Task goal – Lift out, unaltered, the lines of the material below between the line holding "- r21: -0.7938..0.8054" and the line holding "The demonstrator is", counting both.

Record set –
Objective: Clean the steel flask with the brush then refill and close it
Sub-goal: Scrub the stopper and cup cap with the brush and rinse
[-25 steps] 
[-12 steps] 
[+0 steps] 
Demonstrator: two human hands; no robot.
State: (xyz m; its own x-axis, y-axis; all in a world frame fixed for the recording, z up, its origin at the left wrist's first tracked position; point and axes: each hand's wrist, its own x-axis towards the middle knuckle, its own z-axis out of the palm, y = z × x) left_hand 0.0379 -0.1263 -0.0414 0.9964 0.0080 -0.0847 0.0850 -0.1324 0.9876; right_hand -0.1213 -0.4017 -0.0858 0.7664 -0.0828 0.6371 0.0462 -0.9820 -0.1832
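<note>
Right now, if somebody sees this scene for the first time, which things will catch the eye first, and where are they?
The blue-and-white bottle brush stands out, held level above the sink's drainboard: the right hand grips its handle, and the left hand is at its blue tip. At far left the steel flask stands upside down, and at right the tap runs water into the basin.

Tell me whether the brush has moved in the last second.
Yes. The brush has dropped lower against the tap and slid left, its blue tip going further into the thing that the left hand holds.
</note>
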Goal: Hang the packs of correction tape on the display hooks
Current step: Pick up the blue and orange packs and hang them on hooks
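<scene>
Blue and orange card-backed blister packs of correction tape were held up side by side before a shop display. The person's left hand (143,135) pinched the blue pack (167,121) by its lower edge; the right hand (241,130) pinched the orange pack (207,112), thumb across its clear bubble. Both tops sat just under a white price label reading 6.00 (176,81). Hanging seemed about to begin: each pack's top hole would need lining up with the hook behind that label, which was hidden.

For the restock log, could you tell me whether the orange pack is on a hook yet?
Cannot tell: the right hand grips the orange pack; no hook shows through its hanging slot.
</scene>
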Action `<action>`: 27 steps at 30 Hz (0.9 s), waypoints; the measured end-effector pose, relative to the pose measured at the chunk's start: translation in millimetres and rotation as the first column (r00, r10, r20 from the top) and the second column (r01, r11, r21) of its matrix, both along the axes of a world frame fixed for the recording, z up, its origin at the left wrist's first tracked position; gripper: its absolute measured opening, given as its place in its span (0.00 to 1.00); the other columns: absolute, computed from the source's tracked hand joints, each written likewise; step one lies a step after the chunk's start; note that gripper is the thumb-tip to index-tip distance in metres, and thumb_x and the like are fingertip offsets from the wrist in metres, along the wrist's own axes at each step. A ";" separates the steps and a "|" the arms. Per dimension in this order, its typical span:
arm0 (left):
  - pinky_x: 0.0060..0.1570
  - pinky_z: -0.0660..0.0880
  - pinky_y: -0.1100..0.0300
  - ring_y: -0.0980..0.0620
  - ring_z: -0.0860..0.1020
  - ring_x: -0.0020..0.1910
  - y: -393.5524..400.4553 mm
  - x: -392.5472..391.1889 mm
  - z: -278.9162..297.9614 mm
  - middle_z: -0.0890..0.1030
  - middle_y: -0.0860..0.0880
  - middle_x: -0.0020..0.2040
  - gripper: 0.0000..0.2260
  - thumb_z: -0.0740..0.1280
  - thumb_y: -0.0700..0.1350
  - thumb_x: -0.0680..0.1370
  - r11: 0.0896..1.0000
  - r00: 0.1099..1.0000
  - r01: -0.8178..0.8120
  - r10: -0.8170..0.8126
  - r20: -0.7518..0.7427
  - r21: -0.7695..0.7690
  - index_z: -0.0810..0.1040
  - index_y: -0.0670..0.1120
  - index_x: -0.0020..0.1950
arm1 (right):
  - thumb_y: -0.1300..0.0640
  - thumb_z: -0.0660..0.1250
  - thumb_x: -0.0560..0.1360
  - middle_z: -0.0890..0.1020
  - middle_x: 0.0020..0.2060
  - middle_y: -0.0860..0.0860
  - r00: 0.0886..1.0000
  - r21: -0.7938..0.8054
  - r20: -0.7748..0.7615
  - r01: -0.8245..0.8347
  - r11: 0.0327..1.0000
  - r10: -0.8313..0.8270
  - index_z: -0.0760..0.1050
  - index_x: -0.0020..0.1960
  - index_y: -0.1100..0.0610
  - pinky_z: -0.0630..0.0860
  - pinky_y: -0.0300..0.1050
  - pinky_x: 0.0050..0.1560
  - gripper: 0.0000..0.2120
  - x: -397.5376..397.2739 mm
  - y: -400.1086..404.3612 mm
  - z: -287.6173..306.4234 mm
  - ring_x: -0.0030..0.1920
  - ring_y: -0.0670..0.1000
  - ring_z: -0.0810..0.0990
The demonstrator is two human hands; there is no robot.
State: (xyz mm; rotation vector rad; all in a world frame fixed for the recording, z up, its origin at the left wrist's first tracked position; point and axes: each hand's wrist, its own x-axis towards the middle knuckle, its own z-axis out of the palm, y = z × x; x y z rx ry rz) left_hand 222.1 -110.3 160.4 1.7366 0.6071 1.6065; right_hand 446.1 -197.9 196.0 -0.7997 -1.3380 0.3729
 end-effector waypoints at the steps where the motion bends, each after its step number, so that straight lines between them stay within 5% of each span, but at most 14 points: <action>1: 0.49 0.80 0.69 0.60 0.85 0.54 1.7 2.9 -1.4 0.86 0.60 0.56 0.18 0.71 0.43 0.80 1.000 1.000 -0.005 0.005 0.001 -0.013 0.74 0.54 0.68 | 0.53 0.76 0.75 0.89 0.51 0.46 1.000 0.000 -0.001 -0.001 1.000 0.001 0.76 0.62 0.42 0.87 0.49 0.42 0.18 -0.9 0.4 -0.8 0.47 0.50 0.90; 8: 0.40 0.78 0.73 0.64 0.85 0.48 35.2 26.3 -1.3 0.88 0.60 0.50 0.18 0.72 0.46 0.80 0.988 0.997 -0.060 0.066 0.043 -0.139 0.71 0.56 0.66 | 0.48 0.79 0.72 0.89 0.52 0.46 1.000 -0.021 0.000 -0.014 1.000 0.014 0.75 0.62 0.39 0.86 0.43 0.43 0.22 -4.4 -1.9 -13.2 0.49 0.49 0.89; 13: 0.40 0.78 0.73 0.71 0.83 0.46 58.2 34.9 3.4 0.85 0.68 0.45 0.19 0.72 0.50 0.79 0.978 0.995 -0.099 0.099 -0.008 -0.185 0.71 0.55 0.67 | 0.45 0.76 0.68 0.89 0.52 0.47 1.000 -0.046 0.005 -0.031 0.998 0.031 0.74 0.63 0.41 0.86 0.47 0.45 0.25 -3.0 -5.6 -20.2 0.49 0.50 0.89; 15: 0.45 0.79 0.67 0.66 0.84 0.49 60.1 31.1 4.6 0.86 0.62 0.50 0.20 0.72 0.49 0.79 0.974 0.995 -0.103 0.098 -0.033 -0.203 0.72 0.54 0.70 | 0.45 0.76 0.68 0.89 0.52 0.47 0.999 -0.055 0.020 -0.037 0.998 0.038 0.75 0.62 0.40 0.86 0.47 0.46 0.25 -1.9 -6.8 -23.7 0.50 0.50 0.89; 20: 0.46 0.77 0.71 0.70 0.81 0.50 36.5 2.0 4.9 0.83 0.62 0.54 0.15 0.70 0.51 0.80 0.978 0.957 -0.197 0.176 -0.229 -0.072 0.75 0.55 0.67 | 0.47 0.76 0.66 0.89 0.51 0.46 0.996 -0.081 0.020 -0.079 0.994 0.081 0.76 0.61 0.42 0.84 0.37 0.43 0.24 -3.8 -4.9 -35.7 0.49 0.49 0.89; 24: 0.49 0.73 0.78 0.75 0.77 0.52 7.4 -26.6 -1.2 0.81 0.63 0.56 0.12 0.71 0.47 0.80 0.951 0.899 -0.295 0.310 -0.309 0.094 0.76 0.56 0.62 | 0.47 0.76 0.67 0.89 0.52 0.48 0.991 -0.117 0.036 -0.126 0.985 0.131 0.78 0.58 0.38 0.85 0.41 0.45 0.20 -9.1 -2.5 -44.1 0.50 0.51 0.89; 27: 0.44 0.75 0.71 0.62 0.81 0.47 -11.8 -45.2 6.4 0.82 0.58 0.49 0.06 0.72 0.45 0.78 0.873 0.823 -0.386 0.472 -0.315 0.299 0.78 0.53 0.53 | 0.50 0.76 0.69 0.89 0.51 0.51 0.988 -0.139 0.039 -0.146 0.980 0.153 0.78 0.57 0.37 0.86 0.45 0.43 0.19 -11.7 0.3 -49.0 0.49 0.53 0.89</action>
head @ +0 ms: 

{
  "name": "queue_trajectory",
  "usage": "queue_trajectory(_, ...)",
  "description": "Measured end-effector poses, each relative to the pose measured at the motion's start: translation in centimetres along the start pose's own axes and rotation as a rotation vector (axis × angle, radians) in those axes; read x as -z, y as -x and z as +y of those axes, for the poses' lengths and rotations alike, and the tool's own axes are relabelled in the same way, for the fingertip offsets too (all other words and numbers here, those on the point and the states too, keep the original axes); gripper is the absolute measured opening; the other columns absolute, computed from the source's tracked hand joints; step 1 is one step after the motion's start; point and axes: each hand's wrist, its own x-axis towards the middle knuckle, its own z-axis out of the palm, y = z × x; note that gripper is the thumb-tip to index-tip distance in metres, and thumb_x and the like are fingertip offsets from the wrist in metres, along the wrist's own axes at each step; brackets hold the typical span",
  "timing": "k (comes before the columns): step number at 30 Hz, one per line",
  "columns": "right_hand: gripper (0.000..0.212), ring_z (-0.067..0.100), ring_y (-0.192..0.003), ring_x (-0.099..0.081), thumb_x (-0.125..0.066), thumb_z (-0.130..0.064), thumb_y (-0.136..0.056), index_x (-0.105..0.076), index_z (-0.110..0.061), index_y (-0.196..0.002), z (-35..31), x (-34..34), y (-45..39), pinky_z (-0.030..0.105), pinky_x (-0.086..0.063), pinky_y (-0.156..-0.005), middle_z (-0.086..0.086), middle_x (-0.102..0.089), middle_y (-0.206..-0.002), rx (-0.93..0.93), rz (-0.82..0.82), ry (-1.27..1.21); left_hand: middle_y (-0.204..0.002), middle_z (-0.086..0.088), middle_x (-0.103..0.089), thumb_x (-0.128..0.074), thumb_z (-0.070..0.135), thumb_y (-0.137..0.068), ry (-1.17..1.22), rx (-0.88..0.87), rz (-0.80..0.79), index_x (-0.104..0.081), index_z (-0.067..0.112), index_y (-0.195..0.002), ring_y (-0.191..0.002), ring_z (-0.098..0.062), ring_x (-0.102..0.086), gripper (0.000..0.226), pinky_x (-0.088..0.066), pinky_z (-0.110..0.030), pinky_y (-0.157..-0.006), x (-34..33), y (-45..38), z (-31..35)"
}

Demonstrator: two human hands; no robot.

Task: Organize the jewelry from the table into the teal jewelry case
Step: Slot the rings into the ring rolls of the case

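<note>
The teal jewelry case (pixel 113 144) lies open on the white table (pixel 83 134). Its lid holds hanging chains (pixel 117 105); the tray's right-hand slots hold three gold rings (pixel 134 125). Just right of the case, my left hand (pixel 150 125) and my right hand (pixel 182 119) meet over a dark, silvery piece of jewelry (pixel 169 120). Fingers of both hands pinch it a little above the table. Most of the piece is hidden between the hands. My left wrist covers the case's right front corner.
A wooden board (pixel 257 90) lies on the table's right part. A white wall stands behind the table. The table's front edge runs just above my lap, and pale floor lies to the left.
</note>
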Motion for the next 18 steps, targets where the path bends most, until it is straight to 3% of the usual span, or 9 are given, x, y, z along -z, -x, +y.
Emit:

Exercise answer –
  - r21: -0.7938..0.8054
  - r20: -0.7748..0.7615
  - r01: -0.8245..0.8347
  - r11: 0.0327..1.0000
  - r10: -0.8313..0.8270
  - index_z: -0.0760..0.1050
  - index_x: -0.0020..0.1960
  - index_y: -0.1100..0.0610
  - pinky_z: -0.0630..0.0860
  - pinky_y: -0.0300..0.1050
  - pinky_x: 0.0050..0.1560
  - gripper: 0.0000..0.2120
  - x: -397.5376..397.2739 mm
  - y: -400.1086..404.3612 mm
  - z: -287.6173..306.4234 mm
  - ring_x: -0.0030..0.1920
  - ring_y: -0.0670..0.1000
  - ring_z: -0.0810..0.0990
The demonstrator is two human hands; there is no robot.

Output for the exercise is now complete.